В 2001 году по маминой просьбе я прячу три коробки с чеками на возмещение расходов на медицинское обслуживание в нашем гараже в Санта-Монике. Она предполагает, там чеков тысяч на десять долларов. Когда же мы задумали переезжать в 2007 году, коробок в гараже не оказалось. Мои родители сейчас живут в Брентвуде, довольно близко, поэтому я спрашиваю маму, не она ли их взяла.
Она делает в воздухе неопределенный жест рукой. Рассеялись как дым.
* * *
Мой муж вдруг обнаруживает, что одна из картин Хейвуда Билла Риверза, ранняя работа в фигуративной манере, — сельская церковь с детально изображенным хором в нише — была продана с аукциона как часть имения миссис Гарри Н. Абрамс 7 апреля 2010 года.
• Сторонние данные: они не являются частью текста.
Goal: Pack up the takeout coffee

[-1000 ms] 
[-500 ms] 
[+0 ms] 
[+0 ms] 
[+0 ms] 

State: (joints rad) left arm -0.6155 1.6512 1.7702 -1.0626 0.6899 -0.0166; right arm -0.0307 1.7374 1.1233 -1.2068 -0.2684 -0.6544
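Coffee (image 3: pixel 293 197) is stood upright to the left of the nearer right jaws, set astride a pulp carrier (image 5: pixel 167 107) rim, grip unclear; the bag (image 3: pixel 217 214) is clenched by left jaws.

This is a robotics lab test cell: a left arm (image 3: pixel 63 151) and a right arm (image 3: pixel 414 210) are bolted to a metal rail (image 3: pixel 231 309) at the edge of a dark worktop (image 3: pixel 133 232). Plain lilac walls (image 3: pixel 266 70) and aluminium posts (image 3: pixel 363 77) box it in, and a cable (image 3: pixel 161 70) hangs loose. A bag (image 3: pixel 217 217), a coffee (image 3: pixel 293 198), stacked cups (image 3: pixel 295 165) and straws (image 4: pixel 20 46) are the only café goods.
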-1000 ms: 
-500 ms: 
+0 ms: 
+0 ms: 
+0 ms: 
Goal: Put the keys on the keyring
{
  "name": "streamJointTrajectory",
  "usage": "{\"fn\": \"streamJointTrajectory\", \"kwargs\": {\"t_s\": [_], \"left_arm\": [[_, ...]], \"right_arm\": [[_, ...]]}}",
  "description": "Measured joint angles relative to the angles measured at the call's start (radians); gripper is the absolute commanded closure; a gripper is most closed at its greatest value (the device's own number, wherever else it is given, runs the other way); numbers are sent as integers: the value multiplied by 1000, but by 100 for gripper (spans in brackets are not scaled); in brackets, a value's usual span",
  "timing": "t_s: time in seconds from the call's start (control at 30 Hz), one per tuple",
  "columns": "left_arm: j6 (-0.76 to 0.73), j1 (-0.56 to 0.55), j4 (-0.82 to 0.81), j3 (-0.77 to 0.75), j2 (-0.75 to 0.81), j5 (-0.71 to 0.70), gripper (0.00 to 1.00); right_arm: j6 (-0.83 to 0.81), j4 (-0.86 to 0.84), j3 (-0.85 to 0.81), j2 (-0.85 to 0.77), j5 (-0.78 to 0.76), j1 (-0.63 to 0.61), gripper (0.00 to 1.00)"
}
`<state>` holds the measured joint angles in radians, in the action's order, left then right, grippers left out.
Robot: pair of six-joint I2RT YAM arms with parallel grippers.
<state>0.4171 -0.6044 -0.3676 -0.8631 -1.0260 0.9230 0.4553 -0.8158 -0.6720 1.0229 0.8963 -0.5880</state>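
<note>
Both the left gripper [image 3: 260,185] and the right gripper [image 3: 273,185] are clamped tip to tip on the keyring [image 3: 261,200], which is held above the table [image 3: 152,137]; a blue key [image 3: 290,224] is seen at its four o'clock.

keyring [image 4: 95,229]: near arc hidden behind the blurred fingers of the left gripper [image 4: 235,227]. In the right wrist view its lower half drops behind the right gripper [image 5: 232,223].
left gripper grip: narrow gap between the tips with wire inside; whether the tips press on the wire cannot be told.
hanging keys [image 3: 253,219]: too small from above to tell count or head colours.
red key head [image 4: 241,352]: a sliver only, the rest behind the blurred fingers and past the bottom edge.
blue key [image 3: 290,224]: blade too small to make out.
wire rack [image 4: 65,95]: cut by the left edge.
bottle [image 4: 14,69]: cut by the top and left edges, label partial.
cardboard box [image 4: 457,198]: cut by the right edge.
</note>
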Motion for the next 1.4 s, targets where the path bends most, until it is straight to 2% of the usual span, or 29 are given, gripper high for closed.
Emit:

Она ушла за 5625 долларов.
Я уговариваю консьержа в доме моего детства дать мне заглянуть в подвал.
Невероятно, но в 2012 году люди живут в крошечных комнатушках, запирающихся на один замок, — через приоткрытые двери я слышу, как у них работает телевизор, и вижу аккуратно выстроенные в ряд ботинки.
В прачечной больше нет скрипучих сушильных шкафов, как будто я все это выдумала, как будто и не было никогда оранжево-голубых горелок.
После того как умерла мама в 2014-м, я регулярно устраиваю паломничество по адресу Минетта-Лейн, 16. Я все еще отчаянно мечтаю жить здесь, потому что, хотя мне теперь пятьдесят восемь, без мамы я навсегда останусь восьмилеткой.
Дом в переулке Минетта-Лейн больше не розового цвета. Кто-то снял фонарик и перекрасил здание в белый.